Iceland agrees Icesave deal with UK and Netherlands
Iceland has reached a deal aimed at settling the Icesave banking dispute with the UK and Netherlands.
Its government has agreed to pay back the estimated 4bn euros (£3.4bn; $5.3bn) the UK and Dutch governments spent reimbursing citizens who lost money in the collapse of Icesave.
Repayments will begin in 2016 and will be completed by 2046.
The terms of the agreement must now be approved by Iceland's parliament and president.
The UK Treasury welcomed the deal.
"Mutually satisfactory closure of this issue will mark a new chapter in UK-Iceland relations," it said.
The UK recently changed its stance over Iceland's wish to join the European Union and stopped opposing the plan.
Speaking before the agreement was announced, the Chancellor, George Osborne, said he thought this had had a big influence on the decision.
"I think this has led to a much more constructive relationship between the Icelandic government and the British Government, which was pretty glacial, frankly," he said.Two years
Representatives of the three countries met in London to agree the final terms of a deal.
Negotiations over the repayments have been going on for the past two years, since Icesave's parent company, Landsbanki, collapsed at the end of 2008.
Iceland will pay an interest rate on its outstanding debt of 3% to the Dutch and 3.3% to the UK from 2011.
Those terms are better than a previous deal, subsequently voted down by Icelandic voters in a referendum, which included an interest rate of 5.5%.
Icesave: Story so far
- Iceland's three main banks collapsed within days of each other in October 2008
- Iceland compensated its savers, but overseas savers faced losing all of their money
- The Netherlands and UK agreed to reimburse 400,000 account holders in their countries
- The Icelandic parliament agreed to the terms of a repayment deal in December 2009
- It was overwhelmingly voted down in an Icelandic referendum in March 2009
- December 2010: UK, Netherlands and Iceland agreed a new deal, pending approval by the Iceland parliament and president
Lee Buchheit, a US lawyer who led Iceland's negotiating team, said the different interest rates for the UK and the Netherlands reflected the differing amounts the two countries had to pay to raise funds on the open markets.

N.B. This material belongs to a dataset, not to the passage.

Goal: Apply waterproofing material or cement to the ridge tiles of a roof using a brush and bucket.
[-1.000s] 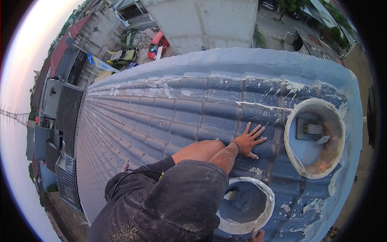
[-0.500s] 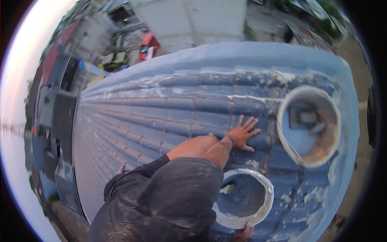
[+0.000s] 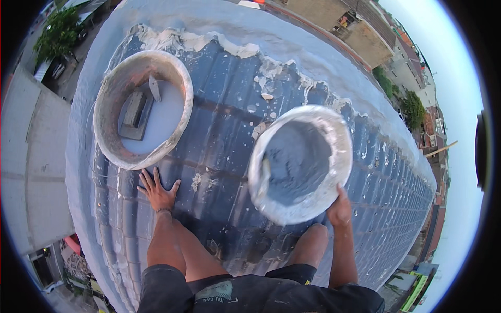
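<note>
My left hand lies flat on the blue roof tiles, fingers spread, just below a large bucket. That bucket holds milky water, with a block-handled float and a pale pointed tool inside. With my right hand I grip the rim of a second bucket, which has a white-crusted rim. It contains grey paste and is slightly blurred. A brush leans against its inner left wall, partly smeared by motion.
Ragged dried mortar runs along the smooth ridge at the top. Loose mortar crumbs dot the tiles between the buckets. My bent knees press near the roof. Beyond the edges, buildings and trees lie far below.
The view has turned, swinging the water bucket to the left and the paste bucket to the right. My left hand stays spread on the tiles; my right still holds the paste bucket's rim.
</note>
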The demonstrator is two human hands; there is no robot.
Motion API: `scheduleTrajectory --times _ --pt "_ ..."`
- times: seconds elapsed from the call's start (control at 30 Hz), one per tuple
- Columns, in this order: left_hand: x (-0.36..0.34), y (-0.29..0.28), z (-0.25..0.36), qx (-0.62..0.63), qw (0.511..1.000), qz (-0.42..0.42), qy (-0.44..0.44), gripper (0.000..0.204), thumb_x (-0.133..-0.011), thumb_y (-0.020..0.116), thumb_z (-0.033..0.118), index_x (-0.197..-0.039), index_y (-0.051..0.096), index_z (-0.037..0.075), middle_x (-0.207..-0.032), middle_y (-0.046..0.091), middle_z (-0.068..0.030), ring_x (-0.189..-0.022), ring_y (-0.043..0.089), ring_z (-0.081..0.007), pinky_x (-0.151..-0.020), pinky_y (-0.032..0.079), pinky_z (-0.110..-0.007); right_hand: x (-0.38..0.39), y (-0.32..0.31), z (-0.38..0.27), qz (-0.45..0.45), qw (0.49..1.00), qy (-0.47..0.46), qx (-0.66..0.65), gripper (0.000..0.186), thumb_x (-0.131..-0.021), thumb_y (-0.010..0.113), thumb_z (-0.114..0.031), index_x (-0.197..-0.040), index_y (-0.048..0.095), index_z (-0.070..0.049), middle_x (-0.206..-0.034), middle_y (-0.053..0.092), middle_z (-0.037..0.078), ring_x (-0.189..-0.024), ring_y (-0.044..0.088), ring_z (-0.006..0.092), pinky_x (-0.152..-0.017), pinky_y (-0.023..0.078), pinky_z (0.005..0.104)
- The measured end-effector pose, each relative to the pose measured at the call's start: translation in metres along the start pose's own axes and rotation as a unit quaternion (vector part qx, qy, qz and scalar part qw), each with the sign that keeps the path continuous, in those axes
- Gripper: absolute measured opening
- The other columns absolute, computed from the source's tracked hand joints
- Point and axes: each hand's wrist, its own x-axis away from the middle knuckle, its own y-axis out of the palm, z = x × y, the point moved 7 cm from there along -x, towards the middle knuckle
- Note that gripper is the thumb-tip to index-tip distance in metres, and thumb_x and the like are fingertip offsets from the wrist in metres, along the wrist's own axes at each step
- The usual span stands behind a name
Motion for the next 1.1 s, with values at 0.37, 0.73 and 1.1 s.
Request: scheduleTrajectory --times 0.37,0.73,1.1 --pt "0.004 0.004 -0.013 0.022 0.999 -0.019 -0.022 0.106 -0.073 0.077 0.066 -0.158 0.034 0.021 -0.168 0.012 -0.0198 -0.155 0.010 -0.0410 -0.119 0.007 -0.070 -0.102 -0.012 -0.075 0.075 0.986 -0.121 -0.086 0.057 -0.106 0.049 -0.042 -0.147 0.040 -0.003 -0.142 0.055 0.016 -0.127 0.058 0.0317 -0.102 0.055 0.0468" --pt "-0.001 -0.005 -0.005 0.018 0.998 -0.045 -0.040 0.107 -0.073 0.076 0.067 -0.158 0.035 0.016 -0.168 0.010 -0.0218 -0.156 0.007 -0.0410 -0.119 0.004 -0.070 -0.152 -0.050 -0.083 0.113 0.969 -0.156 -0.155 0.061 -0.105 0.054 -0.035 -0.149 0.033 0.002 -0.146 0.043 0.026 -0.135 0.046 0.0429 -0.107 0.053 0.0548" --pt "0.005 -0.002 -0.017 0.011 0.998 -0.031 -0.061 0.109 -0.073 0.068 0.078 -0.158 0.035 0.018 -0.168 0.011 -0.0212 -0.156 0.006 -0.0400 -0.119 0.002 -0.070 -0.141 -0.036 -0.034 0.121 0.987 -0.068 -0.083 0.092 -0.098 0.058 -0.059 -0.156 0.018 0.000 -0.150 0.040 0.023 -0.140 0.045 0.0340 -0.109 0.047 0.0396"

"The negotiations focussed from our side on trying to identify a cost of funds rate," he told reporters.
"It was our view that this situation was one of mutual distress, everyone is to some degree to blame for it.
"No-one should be seeking to make any money on the transaction," he said.
The Netherlands will receive 1.3bn euros, the Dutch finance ministry said in a statement.
The UK government put more than £2bn into the Financial Services Compensation Scheme to cover Icesave account holders.
Mr Buchheit said the indications were that the bulk of the debt, excluding interest payments, would be covered by the sale of the assets of Landsbanki.'New chapter'
The issue of repayments created a diplomatic row between Iceland and the UK, as well as political controversy in Icesave's home country.
The then UK Prime Minster Gordon Brown accused his Icelandic counterpart of "unacceptable" and "illegal" behaviour after Iceland said it could not give a guarantee to reimburse UK customers of the online bank.
In response, Icelandic PM Geir Haarde accused the UK government of "bullying" and bringing down one of its other banks after the Treasury froze the assets of Icelandic institutions in the UK.
Iceland was plunged into a deep recession following the collapse of its leading banks, including Icesave's parent company Landsbanki, in 2008.
Voters angry at having to pay for the failures of the country's financiers and politicians had rejected the terms of an earlier Icesave repayment deal in a referendum in March this year.